**Instructions to follow:**
In the listing below, find the line containing "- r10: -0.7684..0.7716" and the line containing "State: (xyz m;". Repeat exactly those two lines and every line between them, nothing more.

-------- Data excerpt

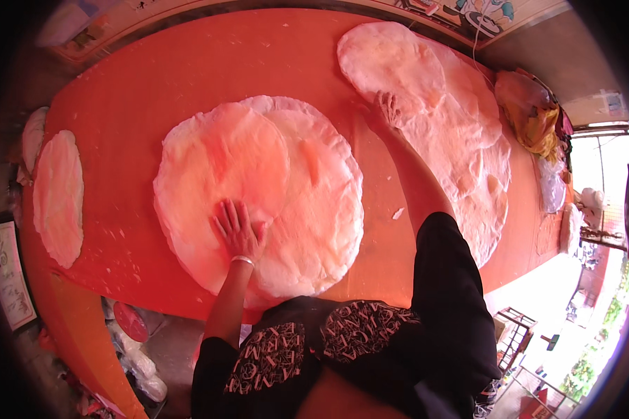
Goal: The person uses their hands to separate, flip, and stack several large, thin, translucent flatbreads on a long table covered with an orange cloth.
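Observation:
In front of me lies a wide round pile of pale, soft sheets that look like fibre wadding, overlapping and ragged at the rim. Flat on its lower left part rests my left hand, fingers spread and thumb out. My right arm reaches far forward to a second, longer pile of similar pale sheets at the right. There my right hand touches the left edge of the topmost rounded sheet, its fingers stretched out and slightly apart. I see nothing gripped in either hand.
Both piles lie on a large red-orange table. A narrow pale sheet lies at its left end. Cloth and plastic bags sit beyond the right end. A small white scrap lies between the piles. A framed picture stands at far left.

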Action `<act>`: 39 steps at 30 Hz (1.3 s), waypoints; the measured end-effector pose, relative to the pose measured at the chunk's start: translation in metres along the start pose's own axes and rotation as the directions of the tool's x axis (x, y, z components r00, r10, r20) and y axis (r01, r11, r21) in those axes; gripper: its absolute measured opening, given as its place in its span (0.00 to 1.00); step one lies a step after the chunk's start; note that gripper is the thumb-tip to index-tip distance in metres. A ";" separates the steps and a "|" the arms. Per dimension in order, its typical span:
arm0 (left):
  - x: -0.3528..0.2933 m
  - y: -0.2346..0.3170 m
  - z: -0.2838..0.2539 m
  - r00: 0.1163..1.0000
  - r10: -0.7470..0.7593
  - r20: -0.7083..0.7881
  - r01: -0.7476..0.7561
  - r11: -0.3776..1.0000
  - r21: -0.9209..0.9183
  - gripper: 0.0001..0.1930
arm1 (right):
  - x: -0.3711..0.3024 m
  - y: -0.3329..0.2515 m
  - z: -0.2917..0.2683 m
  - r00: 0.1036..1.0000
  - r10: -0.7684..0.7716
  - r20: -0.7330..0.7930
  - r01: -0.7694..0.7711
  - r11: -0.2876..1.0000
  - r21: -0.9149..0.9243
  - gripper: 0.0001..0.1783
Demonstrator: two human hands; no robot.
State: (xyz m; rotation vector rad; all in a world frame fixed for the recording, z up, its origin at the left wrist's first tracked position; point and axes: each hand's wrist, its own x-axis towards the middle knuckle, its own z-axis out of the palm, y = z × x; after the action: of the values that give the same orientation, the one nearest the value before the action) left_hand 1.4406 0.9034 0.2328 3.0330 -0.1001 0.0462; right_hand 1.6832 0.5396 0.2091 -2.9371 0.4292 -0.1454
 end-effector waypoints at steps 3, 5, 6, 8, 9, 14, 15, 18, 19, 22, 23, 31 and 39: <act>0.001 0.000 -0.004 0.999 -0.017 0.043 0.017 1.000 -0.006 0.38 | 0.014 -0.024 0.005 0.989 -0.079 -0.125 0.047 0.971 -0.236 0.33; -0.001 0.000 -0.004 0.999 -0.016 0.052 0.017 1.000 -0.021 0.38 | 0.035 -0.026 0.008 0.994 -0.108 -0.033 0.086 0.914 -0.397 0.26; -0.002 0.001 -0.005 0.998 -0.020 0.053 0.021 1.000 -0.021 0.38 | 0.044 -0.023 0.009 0.993 -0.120 0.016 0.113 0.873 -0.474 0.22; -0.003 0.001 -0.006 0.998 -0.026 0.054 0.027 0.999 -0.025 0.38 | 0.054 -0.011 0.010 0.987 -0.157 0.041 0.161 0.909 -0.386 0.19; -0.002 0.002 -0.006 0.998 -0.021 0.056 0.023 0.999 -0.026 0.38 | 0.060 0.002 0.007 0.984 -0.171 0.047 0.177 0.920 -0.349 0.17; -0.003 0.001 -0.005 0.999 -0.035 0.027 0.036 0.999 -0.038 0.37 | 0.034 0.007 -0.043 0.978 -0.202 0.055 0.208 0.970 -0.124 0.11; -0.003 0.001 -0.004 0.999 -0.032 0.014 0.032 0.999 -0.044 0.37 | 0.018 0.004 -0.073 0.983 -0.178 0.036 0.181 0.980 -0.081 0.11; -0.008 0.000 -0.002 0.999 -0.035 -0.029 0.034 0.999 -0.036 0.37 | -0.024 0.008 -0.119 0.978 -0.209 0.010 0.209 0.977 0.049 0.11; -0.006 -0.001 -0.001 0.999 -0.039 -0.024 0.038 0.999 -0.016 0.37 | -0.042 0.012 -0.134 0.967 -0.253 -0.015 0.252 0.952 0.171 0.11; -0.008 -0.005 0.011 0.999 -0.031 -0.028 0.032 0.999 0.040 0.37 | -0.091 0.040 -0.156 0.935 -0.338 -0.106 0.337 0.757 0.559 0.10; -0.005 -0.004 0.012 0.999 -0.026 -0.034 0.027 0.999 0.023 0.37 | -0.101 0.045 -0.164 0.947 -0.314 -0.064 0.278 0.705 0.652 0.10; 0.014 0.053 -0.027 0.986 -0.005 0.167 0.167 0.026 -0.986 0.32 | -0.191 0.016 -0.251 0.938 -0.343 -0.060 0.297 0.699 0.650 0.10; 0.027 0.096 -0.112 0.847 0.449 0.283 0.520 -0.595 -0.612 0.16 | -0.226 0.022 -0.286 0.940 -0.341 -0.021 0.255 0.658 0.709 0.09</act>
State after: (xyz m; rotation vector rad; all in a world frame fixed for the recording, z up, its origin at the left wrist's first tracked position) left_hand 1.4585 0.8187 0.3549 0.6537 0.0196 -0.6162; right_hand 1.4273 0.5410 0.4691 -2.1969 -0.1336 -0.1406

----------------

**Answer area:**
  - r10: -0.7684..0.7716
  - r20: -0.7330..0.7930
  - r01: -0.7694..0.7711
  - r11: -0.2876..1.0000
  - r21: -0.9149..0.9243
  - gripper: 0.0001..0.1783
Demonstrator: two human hands; no robot.
State: (xyz m; rotation vector rad; all in a world frame fixed for the recording, z up, its origin at the left wrist's first tracked position; point and axes: each hand's wrist, its own x-axis towards the middle knuckle, its own z-axis out of the palm, y = z × x; after the action: of the values that give the same orientation, the one nearest the value before the action) left_hand 1.4406 0.9034 0.2328 3.0330 -0.1001 0.0462; right_hand 1.6832 0.5396 0.2091 -2.9371 0.4292 -0.1454

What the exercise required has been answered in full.